Category Archives: Games

OC Do Not Steal: The Bizarre Cult of Sonic the Hedgehog

09 Sep 2014

Of all the things on the interbutts that I’ve ever encountered in my years, I find that there’s one particular fandom that stands out.  Sure there’s otaku, cosplayers, furries, and role-players who all bring their own unique form of drama and cult like fervor for the target of their obsessions; however, it’s rare to find a fan base that combines so many to create a Frankensteinian horror to lurch it’s way through the internet like one of the great old ones breaking the bindings that hold them deep in the heart of the city of R’lyeh.   A twisted amalgamation of sheer awkward stupidity that would put even the most ridiculous AOL roleplay profile to shame.  I of course speak of that dreaded dreamless cult that sleeps deep in the bowels of the net.  The cult of… and forgive me dear reader for some mild trepidation in calling for it’s name for fear they may be listening… Sonic the Hedgehog.

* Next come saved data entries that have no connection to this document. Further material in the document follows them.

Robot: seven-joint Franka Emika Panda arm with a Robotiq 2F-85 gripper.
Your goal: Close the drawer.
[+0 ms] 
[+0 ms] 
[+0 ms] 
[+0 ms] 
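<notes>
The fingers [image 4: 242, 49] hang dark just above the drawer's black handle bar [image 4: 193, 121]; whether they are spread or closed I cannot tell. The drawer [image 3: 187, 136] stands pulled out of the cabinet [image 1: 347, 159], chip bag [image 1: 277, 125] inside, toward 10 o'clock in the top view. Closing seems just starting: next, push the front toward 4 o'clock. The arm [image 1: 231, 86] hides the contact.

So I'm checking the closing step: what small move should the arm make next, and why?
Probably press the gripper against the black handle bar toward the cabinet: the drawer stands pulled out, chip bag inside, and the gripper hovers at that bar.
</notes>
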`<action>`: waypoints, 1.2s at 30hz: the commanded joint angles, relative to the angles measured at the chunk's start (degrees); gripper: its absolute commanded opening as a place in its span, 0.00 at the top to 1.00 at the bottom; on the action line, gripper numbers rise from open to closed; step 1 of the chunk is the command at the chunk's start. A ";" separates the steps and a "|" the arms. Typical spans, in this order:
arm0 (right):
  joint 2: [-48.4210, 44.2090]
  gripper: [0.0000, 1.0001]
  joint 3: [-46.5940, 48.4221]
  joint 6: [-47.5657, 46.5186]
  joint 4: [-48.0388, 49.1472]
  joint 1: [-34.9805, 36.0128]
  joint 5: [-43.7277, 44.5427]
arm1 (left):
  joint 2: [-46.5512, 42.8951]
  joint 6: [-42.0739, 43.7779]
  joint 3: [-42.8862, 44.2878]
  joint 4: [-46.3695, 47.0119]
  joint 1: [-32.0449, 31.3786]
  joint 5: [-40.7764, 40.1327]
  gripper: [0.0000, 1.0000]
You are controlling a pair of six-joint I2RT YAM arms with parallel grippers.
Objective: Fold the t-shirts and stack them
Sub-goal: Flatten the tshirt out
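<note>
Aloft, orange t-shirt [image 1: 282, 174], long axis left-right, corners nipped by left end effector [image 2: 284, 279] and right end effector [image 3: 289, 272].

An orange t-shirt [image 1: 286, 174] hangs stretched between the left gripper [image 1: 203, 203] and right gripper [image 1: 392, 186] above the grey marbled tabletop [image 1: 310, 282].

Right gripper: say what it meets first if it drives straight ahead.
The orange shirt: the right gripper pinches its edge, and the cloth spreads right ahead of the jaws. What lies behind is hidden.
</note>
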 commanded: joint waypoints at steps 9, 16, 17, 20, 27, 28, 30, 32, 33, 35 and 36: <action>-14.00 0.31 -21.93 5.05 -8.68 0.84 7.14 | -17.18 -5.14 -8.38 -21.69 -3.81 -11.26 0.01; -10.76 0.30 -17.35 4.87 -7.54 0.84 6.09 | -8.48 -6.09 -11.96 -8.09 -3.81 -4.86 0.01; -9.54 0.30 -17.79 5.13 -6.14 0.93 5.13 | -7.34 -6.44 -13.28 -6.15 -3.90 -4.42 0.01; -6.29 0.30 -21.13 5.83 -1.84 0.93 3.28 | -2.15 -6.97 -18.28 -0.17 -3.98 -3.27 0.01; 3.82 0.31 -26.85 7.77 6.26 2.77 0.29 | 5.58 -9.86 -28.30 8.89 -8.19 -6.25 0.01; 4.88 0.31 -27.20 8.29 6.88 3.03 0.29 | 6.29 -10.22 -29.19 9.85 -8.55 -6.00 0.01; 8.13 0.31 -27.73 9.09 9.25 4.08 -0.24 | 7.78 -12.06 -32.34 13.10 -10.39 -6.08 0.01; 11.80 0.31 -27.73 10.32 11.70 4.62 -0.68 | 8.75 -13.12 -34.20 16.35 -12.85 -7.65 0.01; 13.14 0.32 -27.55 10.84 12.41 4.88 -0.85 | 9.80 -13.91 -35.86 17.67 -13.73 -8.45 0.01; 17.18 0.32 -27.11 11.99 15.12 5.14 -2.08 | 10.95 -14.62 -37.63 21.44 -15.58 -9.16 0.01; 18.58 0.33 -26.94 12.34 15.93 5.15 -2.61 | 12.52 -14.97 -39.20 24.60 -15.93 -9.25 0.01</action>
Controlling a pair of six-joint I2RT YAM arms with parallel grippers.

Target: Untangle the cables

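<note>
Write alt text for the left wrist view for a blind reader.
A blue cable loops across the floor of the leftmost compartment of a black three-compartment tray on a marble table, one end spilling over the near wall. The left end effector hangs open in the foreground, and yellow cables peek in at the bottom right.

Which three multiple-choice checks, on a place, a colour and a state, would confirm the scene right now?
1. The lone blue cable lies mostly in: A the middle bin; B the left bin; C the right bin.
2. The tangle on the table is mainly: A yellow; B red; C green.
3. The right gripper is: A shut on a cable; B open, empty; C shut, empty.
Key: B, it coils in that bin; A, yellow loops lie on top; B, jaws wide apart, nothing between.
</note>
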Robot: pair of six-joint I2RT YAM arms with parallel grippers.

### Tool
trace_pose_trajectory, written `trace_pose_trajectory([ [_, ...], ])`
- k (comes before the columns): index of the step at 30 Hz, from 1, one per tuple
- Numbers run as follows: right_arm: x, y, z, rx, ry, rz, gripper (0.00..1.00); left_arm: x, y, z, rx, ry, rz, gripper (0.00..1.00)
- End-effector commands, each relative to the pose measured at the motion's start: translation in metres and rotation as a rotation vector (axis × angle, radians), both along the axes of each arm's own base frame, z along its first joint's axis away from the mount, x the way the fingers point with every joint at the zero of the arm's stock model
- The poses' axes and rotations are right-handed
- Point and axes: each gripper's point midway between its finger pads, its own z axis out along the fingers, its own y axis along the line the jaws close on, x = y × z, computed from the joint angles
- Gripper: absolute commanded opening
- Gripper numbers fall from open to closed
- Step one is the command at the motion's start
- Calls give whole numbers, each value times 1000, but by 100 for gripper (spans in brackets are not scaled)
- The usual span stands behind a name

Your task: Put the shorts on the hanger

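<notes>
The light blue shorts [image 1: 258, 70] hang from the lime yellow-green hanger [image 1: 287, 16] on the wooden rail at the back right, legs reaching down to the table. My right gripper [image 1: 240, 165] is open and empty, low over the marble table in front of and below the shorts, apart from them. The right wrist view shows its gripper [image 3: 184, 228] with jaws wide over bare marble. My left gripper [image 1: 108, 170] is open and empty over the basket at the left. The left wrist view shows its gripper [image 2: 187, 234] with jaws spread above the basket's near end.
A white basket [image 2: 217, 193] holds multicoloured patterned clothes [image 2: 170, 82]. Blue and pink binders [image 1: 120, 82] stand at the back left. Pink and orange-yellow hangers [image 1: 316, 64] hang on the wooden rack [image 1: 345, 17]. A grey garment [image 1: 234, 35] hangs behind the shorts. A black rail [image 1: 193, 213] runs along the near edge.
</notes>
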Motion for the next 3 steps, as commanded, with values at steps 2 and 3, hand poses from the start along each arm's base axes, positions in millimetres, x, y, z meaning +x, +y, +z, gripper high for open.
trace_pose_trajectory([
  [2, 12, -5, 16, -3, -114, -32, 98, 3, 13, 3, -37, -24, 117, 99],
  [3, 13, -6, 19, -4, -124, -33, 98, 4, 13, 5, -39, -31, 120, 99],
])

You heard me, Sonic the fucking Hedgehog.  You see, the Sonic games themselves took a bizarre design turn somewhere between Sonic 3 and Sonic Heroes for the Dreamcast creating a huge number of furry-tastic side characters!  For those of you who never grew up in the 90s or ever owned a Sega console, allow me to fill you in before we continue, Sonic was Sega’s answer to Nintendo’s Mario.  Basically he was their mascot character, and from a gameplay perspective they were nothing alike.  Mario games tend to be more focused on exploration, platforming, and occasional puzzle solving.  Whereas Sonic games involved you basically trying to control a blue spinning ball as it rockets around like a small child that has been given a coffee enema.  The levels were on rails and you’d just watch as your little blue ball rolled it’s way to the finish line.  Exciting!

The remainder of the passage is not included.